[SUPPLIED INFORMATION Boundary: Start]
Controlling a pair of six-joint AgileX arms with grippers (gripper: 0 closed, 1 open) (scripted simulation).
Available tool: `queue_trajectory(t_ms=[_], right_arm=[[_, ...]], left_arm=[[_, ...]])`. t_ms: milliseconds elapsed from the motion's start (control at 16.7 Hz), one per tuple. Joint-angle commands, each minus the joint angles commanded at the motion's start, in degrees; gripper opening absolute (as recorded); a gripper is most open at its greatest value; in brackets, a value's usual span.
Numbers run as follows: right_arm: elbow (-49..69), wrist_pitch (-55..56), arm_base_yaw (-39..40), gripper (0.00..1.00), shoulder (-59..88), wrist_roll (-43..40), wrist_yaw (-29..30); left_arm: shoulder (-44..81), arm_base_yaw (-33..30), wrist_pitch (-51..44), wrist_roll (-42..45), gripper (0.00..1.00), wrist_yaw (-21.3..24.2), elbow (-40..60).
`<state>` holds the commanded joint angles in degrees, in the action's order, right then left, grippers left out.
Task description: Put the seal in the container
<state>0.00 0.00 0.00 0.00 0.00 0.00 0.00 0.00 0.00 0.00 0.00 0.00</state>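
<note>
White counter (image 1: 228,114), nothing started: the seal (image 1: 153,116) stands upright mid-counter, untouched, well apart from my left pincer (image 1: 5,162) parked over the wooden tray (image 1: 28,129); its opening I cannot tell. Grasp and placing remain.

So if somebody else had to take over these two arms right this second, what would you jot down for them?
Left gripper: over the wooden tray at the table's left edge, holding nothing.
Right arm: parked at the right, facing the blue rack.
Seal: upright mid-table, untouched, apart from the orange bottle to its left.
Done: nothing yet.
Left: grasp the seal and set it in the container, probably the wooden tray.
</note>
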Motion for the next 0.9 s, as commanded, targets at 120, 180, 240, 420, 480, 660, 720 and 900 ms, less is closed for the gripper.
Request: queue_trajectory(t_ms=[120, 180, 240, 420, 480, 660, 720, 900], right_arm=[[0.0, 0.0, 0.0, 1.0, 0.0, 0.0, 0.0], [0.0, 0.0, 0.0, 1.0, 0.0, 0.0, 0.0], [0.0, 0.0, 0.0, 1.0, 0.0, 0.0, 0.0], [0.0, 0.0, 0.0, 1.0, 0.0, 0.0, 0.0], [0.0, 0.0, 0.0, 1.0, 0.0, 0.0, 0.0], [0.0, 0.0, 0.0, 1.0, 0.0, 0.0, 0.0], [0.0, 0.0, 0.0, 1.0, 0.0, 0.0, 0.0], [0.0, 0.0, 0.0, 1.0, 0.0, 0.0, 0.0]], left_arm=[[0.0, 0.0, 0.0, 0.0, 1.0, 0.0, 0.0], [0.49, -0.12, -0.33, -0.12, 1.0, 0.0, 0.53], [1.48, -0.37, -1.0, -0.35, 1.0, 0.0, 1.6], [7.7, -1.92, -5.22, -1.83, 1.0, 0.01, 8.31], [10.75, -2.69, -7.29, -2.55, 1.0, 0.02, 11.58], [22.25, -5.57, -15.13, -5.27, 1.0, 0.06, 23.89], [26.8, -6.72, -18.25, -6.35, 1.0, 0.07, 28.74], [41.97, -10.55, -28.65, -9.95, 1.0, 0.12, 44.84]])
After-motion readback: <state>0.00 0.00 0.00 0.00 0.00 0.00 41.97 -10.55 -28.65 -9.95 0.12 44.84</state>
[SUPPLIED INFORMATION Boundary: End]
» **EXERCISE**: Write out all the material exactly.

» **WRITTEN SOLUTION**:
Controlling a pair of six-joint AgileX arms with grippers (gripper: 0 closed, 1 open) (scripted simulation).
Available tool: `queue_trajectory(t_ms=[_], right_arm=[[_, ...]], left_arm=[[_, ...]])`. t_ms: milliseconds elapsed from the motion's start (control at 16.7 Hz), one per tuple. Joint-angle commands, each minus the joint angles commanded at the motion's start, in degrees; gripper opening absolute (as recorded); a gripper is most open at its greatest value; in brackets, a value's usual span.
Numbers run as follows: right_arm: elbow (-49..69), wrist_pitch (-55..56), arm_base_yaw (-39..40), gripper (0.00..1.00), shoulder (-59..88), wrist_roll (-43..40), wrist_yaw (-29..30); left_arm: shoulder (-44..81), arm_base_yaw (-33..30), wrist_pitch (-51..44), wrist_roll (-42..45), gripper (0.00..1.00), wrist_yaw (-21.3..24.2), elbow (-40..60).
`<state>` holds the commanded joint angles in degrees, in the action's order, right then left, grippers left out.
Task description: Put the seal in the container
<state>0.00 0.00 0.00 0.00 0.00 0.00 0.00 0.00 0.00 0.00 0.00 0.00</state>
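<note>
White counter (image 1: 228,114), nothing started: the seal (image 1: 153,116) stands upright mid-counter, untouched, well apart from my left pincer (image 1: 5,162) parked over the wooden tray (image 1: 28,129); its opening I cannot tell. Grasp and placing remain.

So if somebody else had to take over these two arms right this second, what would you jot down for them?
Left gripper: over the wooden tray at the table's left edge, holding nothing.
Right arm: parked at the right, facing the blue rack.
Seal: upright mid-table, untouched, apart from the orange bottle to its left.
Done: nothing yet.
Left: grasp the seal and set it in the container, probably the wooden tray.
</note>
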Motion for the next 0.9 s, as commanded, targets at 120, 180, 240, 420, 480, 660, 720 and 900 ms, less is closed for the gripper.
Request: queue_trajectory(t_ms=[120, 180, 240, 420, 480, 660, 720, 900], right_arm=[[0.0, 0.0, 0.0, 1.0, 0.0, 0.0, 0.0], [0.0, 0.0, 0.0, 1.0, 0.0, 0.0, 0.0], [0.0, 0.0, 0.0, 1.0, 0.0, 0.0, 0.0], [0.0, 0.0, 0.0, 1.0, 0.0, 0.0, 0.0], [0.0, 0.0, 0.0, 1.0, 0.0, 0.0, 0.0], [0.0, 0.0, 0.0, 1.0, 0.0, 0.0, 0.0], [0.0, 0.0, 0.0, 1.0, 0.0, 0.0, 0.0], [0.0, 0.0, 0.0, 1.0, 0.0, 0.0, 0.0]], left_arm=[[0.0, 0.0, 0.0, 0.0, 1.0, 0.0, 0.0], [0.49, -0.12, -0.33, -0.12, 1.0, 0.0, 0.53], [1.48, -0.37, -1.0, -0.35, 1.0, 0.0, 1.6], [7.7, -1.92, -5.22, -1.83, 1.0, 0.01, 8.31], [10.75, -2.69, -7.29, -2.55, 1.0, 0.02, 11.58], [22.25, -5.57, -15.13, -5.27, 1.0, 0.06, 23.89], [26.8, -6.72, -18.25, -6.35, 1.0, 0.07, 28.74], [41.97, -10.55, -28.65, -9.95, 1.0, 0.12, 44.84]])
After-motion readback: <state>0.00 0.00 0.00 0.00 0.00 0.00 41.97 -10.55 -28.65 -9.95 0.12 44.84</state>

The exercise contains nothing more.